Concurrently with the execution of the Merger Agreement, Brightpoint, Brightpoint Latin America, Inc. (“Brightpoint Shareholder”), Brightpoint International Ltd. (“Brightpoint International”, and together with Brightpoint and the Brightpoint Shareholder, the “Brightpoint Parties”) and Intcomex, Inc. (“Intcomex”) entered into an agreement (the “Intcomex Agreement”). Pursuant to the Intcomex Agreement, Intcomex agreed that: (i) the Purchase Agreement, dated as of March 16, 2011, by and among the Brightpoint Parties, Intcomex, Intcomex Colombia Ltda. and Intcomex de Guatemala, S.A., as amended (the “Purchase Agreement”), and the Amended and Restated



Shareholders Agreement of Intcomex, dated as of April 19, 2011, were amended to, among other things, eliminate the non-competition covenants applicable to the Brightpoint Parties and (ii) the license agreement dated April 19, 2011 between Brightpoint and Intcomex (the “License Agreement”) was terminated, provided that Intcomex retains the right to use the Brightpoint names and logos as set forth in the License Agreement in accordance with its terms for a period of 90 days. In connection with such amendments to the Purchase Agreement and Intcomex Shareholders Agreement, the Brightpoint Shareholder agreed to pay to Intcomex $5,000,000 and cause its director nominee to resign from Intcomex’s board of directors.

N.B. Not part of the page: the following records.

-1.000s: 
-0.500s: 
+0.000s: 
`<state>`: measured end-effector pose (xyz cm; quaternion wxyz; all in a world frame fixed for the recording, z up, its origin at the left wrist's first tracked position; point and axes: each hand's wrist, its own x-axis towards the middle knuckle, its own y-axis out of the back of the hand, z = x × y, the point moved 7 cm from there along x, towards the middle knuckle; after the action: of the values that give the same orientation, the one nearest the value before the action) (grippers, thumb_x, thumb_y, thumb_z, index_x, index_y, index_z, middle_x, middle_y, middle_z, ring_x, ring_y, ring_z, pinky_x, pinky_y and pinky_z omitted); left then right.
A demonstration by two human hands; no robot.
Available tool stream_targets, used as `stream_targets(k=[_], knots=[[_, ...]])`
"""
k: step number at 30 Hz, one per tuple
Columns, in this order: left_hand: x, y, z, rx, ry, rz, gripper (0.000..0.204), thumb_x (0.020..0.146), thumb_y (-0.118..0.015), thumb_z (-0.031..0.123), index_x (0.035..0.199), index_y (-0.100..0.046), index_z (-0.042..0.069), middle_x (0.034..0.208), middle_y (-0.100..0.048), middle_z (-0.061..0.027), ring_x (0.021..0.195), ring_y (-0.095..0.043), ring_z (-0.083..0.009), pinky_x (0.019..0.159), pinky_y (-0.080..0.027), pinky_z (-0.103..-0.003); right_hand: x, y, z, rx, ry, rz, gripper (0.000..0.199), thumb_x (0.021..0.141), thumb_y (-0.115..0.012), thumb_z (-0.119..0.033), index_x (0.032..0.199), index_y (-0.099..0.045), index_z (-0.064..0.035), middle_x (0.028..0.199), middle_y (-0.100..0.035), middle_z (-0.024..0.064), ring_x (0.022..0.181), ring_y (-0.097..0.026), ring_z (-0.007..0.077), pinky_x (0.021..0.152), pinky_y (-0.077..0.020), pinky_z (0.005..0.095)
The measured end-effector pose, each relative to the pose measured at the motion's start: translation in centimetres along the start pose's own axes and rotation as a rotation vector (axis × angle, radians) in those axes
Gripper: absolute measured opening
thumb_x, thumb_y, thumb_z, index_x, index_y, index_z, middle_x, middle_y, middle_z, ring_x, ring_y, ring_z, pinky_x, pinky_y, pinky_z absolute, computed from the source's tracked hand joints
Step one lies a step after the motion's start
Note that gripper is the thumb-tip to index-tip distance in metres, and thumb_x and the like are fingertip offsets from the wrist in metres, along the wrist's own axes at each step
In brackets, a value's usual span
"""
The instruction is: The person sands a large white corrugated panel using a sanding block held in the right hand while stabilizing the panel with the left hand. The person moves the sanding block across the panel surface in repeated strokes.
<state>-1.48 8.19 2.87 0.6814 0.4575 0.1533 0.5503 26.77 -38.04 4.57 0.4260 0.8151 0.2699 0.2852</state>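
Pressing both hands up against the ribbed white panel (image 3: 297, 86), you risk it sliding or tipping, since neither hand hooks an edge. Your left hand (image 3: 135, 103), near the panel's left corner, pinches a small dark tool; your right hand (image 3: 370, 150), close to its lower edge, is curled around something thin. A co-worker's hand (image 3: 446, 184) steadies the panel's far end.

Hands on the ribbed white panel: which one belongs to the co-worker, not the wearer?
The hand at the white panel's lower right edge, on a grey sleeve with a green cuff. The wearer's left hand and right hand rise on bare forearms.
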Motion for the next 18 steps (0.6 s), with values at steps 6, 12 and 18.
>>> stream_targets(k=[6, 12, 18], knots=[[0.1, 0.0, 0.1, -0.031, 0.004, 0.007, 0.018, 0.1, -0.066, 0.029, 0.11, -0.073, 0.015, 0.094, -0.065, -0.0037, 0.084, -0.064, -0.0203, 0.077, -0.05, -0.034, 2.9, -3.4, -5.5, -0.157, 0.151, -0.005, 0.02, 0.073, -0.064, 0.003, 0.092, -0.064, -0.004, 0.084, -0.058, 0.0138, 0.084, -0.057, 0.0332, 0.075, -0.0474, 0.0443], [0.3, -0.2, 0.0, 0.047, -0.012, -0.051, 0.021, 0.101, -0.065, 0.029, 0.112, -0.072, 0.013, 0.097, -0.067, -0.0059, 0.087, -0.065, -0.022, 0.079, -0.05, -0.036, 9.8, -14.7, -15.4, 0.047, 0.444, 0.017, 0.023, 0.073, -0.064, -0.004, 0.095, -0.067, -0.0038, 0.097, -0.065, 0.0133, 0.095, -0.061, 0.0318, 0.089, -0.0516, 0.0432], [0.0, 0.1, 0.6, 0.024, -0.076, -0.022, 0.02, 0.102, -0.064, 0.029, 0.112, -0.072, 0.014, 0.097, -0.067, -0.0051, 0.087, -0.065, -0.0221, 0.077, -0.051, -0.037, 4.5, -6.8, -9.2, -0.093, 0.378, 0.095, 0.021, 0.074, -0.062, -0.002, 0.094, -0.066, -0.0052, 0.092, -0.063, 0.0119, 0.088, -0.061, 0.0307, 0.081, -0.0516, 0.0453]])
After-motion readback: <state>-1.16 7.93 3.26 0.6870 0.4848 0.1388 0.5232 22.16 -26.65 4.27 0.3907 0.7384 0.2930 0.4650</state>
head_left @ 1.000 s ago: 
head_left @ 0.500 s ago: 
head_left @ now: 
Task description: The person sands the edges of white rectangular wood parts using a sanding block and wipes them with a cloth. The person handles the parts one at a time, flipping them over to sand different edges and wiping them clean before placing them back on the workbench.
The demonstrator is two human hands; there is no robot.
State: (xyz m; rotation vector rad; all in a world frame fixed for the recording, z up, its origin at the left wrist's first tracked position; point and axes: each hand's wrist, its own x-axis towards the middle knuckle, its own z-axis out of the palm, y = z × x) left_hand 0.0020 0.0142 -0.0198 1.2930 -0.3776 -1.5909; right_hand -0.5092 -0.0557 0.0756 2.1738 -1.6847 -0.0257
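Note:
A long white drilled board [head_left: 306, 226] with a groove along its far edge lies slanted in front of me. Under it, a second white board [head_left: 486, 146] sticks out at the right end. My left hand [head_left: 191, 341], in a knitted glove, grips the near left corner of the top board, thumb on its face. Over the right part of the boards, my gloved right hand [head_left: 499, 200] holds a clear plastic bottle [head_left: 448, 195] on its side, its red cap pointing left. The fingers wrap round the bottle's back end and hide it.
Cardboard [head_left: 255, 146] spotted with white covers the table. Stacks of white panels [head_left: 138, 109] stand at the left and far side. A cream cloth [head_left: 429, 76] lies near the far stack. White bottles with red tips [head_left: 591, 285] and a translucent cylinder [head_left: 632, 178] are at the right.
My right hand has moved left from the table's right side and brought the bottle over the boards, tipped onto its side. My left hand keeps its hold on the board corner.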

The Brightpoint Parties also entered into an option agreement with the other parties pursuant to which the Brightpoint Shareholder granted to Intcomex a five-year option, effective upon closing of the Merger, to purchase Intcomex common stock held by the Brightpoint Shareholder for a purchase price of $3,000,000 less any dividends paid on such shares to the Brightpoint Shareholder prior to the exercise of the option.


ITEM 2.02 Results of Operations and Financial Condition.

On July 2, 2012, the Company issued a press release announcing preliminary estimates of its financial results for the three months ended June 30, 2012.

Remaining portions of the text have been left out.